Thanks for the info, I'm going to extend my Kaspersky license for 3 of my devices
Comments like these appear so fake.
I guess in a tyranny like Russia, creativity is one of the first things to go. (😁Kaspersky excluded)
Ah the US gov can't crack Kaspersky. Guess who's going to be a loyal customer to them.
Iran, North Korea... all those humanity-loving countries?
Every time a goverment does something stupid, it reflects on it's citizens too. I hate it when my government saids it's my way or the highway when bans spyware.
Have been using it for years (PC, laptop, smartphone) and will continue to use it. Awesome protection, system optimised (low memory usage, high performance, etc) and very acceptable pricing compared to competitors.
Freedom™
Team America: "Freedom is the only way"
"Freedom" is just a misnomer for controlled crony capitalism
What the heck. They're were the best value and overall best anti-virus software.
I'd say NOD32 is better, but I'm also one of those "Windows Defender is probably good enough AV for ordinary Internet needs" guys.
@@IsmailofeRegime Windows Defender is American spyware. I'd rather be spied on by Russians than by gringos.
One is far, far away, never did me any harm, never invaded my country, never banrukpted or bought out my country's companies, never meddled in my nation's diplomacy & self-rule, and the other is the United States of America.
@@IsmailofeRegimeas a, i dont use any AV's and rely upon good system monitoring tools guy, i'd say both kaspersky and eset have been trading blows for quite some time, but in my personal experience before i just relied on my own tools, i'd say kaspersky edges out by a small margin.
@@imgladnotu9527
Care to share the tools names? I'm really interest. To many posts in reddit r antivirus I can't find definitive answer
I worked in federal contracting in the US and to bid on most contracts you agree/sign that you cannot provide goods or services to the US govt if you use Kaspersky
I've been using Kaspersky since the late 1990's and it has never let me down. At this point I would consider a ban by the American government as a badge of honor.
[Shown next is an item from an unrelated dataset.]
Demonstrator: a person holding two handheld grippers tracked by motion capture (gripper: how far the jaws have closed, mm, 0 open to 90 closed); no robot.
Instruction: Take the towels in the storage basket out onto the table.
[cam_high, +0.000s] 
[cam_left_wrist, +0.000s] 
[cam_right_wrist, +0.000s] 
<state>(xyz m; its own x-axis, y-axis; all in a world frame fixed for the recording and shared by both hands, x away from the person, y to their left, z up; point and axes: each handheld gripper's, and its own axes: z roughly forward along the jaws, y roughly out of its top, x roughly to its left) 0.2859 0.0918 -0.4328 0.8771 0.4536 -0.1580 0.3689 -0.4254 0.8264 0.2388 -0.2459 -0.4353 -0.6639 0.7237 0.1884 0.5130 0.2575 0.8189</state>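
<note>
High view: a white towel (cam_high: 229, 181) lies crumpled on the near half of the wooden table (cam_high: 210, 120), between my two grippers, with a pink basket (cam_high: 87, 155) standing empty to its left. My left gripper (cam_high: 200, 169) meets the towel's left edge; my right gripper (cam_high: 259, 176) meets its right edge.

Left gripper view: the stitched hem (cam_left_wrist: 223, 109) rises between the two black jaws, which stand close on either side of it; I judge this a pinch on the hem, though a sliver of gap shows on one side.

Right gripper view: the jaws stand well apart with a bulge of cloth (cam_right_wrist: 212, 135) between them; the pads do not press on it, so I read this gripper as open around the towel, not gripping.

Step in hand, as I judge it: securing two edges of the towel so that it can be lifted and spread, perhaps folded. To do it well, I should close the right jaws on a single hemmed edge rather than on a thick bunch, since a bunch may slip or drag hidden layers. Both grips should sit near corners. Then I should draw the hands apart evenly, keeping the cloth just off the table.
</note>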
That's the best endorsement of Kasperksy as an antivirus I've ever seen 🤣
United states is firm believer of free market. . When it's convenient
so long Kaspersky!! You were a shit covered beacon of brown light in an otherwise fecal industry.
I remember my first and only interaction with Kaspersky 's virus removal tool back in late 2000s. I had recently discovered torrents and promptly filled my pc with all kinds of viruses. Kaspersky fixed it in like half a day and a few clicks. Good tool.
@DasFork Is there any way I can continue to get updates or purchase future versions of Kaspersky and use them in the USA for my PC and devices?
It's the only antivirus I like and trust.
Many thanks
If Kaspersky can take down Pegasus, then I'm all for Kaspersky!
As a Russian I would not recommend to use any product if it’s produced by an entity or developers that can be physically visited by the Russian law enforcement. It doesn’t mean the American ones are “good” but as much as all those Microsofts are in fact a spyware the American law enforcemts can’t enforce certain things the same way the Russian do like forcing to do illegal things the same way.
Why isn’t anyone listening to the actual Russian man, he’s right about the freedoms in Russia.
Kaspersky is based in Switzerland
Good to know. I do appreciate their research efforts. And everyone here is right about US gov vs. Russian gov influence, I don’t always know which is worse. I do know Kaspersky worked. And contributed to research in a positive way.
@joshualieberman1059 Just want to point out that the US government can ABSOLUTELY make life hell for a corporation that doesn't play ball. Exactly like how they are doing to Kaspersky right now...
All companies dealing with security or some such are a long arm for the nation's government they reside in.
I misread the title that the US had banned Kentucky and I was surprised at how happy that made me.